# [Your instructions]
Every line below should be set down exactly as it appears.
--------------------------------
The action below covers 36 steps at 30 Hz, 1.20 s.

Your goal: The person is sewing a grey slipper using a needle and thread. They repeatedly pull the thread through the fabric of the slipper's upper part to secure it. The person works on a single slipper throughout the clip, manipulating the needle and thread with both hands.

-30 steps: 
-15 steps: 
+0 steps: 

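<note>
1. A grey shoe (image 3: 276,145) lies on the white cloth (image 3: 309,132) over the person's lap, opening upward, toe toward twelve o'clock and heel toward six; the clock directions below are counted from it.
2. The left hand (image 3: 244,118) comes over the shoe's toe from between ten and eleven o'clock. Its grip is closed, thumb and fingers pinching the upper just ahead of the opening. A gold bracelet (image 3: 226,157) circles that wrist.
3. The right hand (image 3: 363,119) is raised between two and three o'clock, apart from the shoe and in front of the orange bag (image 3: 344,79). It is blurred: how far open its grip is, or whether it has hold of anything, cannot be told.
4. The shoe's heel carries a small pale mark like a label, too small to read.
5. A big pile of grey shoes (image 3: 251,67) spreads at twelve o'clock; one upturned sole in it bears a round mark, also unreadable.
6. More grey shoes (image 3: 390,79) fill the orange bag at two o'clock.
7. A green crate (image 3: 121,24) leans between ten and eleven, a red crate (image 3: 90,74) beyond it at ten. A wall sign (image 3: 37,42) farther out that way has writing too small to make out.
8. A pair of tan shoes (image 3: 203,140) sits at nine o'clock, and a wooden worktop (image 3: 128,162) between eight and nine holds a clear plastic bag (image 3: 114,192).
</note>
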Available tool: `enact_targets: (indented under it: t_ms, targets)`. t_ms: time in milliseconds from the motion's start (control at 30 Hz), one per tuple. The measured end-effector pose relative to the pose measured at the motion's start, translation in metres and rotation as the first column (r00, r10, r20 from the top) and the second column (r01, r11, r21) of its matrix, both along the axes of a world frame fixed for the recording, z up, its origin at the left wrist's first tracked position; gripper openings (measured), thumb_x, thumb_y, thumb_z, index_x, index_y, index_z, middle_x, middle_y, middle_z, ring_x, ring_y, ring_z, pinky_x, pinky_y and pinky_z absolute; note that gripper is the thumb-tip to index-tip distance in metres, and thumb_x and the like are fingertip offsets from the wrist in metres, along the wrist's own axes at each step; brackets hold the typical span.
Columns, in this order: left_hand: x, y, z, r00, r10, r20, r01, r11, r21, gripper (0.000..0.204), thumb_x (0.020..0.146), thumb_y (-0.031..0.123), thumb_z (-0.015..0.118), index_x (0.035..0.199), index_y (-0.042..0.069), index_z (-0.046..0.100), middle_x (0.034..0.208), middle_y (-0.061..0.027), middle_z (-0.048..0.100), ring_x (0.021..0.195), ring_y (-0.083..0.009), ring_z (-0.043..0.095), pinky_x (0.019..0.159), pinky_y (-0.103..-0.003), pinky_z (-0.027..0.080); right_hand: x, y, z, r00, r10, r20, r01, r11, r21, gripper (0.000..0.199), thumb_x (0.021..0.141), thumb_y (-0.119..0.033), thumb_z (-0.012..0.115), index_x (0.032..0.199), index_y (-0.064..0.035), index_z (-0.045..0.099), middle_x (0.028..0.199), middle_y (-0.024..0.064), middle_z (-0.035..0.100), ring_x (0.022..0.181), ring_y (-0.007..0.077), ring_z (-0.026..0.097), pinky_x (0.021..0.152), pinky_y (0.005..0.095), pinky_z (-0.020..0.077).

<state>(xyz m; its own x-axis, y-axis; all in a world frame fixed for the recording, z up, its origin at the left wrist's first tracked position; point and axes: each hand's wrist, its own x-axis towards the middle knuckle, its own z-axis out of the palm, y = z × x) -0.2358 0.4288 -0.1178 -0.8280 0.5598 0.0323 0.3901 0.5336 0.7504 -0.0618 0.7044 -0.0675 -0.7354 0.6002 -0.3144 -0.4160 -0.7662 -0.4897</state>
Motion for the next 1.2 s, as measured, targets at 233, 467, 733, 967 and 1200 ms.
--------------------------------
# [Exercise solution]
The action below covers 36 steps at 30 Hz, 1.20 s.

Your goal: The person is sewing a grey slipper using a needle and thread. They repeatedly pull the thread through the fabric of the slipper's upper part to secure it. The person works on a single slipper throughout the clip, manipulating the needle and thread with both hands.

-30 steps: 
-15 steps: 
+0 steps: 

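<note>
1. A grey shoe (image 3: 276,145) lies on the white cloth (image 3: 309,132) over the person's lap, opening upward, toe toward twelve o'clock and heel toward six; the clock directions below are counted from it.
2. The left hand (image 3: 244,118) comes over the shoe's toe from between ten and eleven o'clock. Its grip is closed, thumb and fingers pinching the upper just ahead of the opening. A gold bracelet (image 3: 226,157) circles that wrist.
3. The right hand (image 3: 363,119) is raised between two and three o'clock, apart from the shoe and in front of the orange bag (image 3: 344,79). It is blurred: how far open its grip is, or whether it has hold of anything, cannot be told.
4. The shoe's heel carries a small pale mark like a label, too small to read.
5. A big pile of grey shoes (image 3: 251,67) spreads at twelve o'clock; one upturned sole in it bears a round mark, also unreadable.
6. More grey shoes (image 3: 390,79) fill the orange bag at two o'clock.
7. A green crate (image 3: 121,24) leans between ten and eleven, a red crate (image 3: 90,74) beyond it at ten. A wall sign (image 3: 37,42) farther out that way has writing too small to make out.
8. A pair of tan shoes (image 3: 203,140) sits at nine o'clock, and a wooden worktop (image 3: 128,162) between eight and nine holds a clear plastic bag (image 3: 114,192).
</note>
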Available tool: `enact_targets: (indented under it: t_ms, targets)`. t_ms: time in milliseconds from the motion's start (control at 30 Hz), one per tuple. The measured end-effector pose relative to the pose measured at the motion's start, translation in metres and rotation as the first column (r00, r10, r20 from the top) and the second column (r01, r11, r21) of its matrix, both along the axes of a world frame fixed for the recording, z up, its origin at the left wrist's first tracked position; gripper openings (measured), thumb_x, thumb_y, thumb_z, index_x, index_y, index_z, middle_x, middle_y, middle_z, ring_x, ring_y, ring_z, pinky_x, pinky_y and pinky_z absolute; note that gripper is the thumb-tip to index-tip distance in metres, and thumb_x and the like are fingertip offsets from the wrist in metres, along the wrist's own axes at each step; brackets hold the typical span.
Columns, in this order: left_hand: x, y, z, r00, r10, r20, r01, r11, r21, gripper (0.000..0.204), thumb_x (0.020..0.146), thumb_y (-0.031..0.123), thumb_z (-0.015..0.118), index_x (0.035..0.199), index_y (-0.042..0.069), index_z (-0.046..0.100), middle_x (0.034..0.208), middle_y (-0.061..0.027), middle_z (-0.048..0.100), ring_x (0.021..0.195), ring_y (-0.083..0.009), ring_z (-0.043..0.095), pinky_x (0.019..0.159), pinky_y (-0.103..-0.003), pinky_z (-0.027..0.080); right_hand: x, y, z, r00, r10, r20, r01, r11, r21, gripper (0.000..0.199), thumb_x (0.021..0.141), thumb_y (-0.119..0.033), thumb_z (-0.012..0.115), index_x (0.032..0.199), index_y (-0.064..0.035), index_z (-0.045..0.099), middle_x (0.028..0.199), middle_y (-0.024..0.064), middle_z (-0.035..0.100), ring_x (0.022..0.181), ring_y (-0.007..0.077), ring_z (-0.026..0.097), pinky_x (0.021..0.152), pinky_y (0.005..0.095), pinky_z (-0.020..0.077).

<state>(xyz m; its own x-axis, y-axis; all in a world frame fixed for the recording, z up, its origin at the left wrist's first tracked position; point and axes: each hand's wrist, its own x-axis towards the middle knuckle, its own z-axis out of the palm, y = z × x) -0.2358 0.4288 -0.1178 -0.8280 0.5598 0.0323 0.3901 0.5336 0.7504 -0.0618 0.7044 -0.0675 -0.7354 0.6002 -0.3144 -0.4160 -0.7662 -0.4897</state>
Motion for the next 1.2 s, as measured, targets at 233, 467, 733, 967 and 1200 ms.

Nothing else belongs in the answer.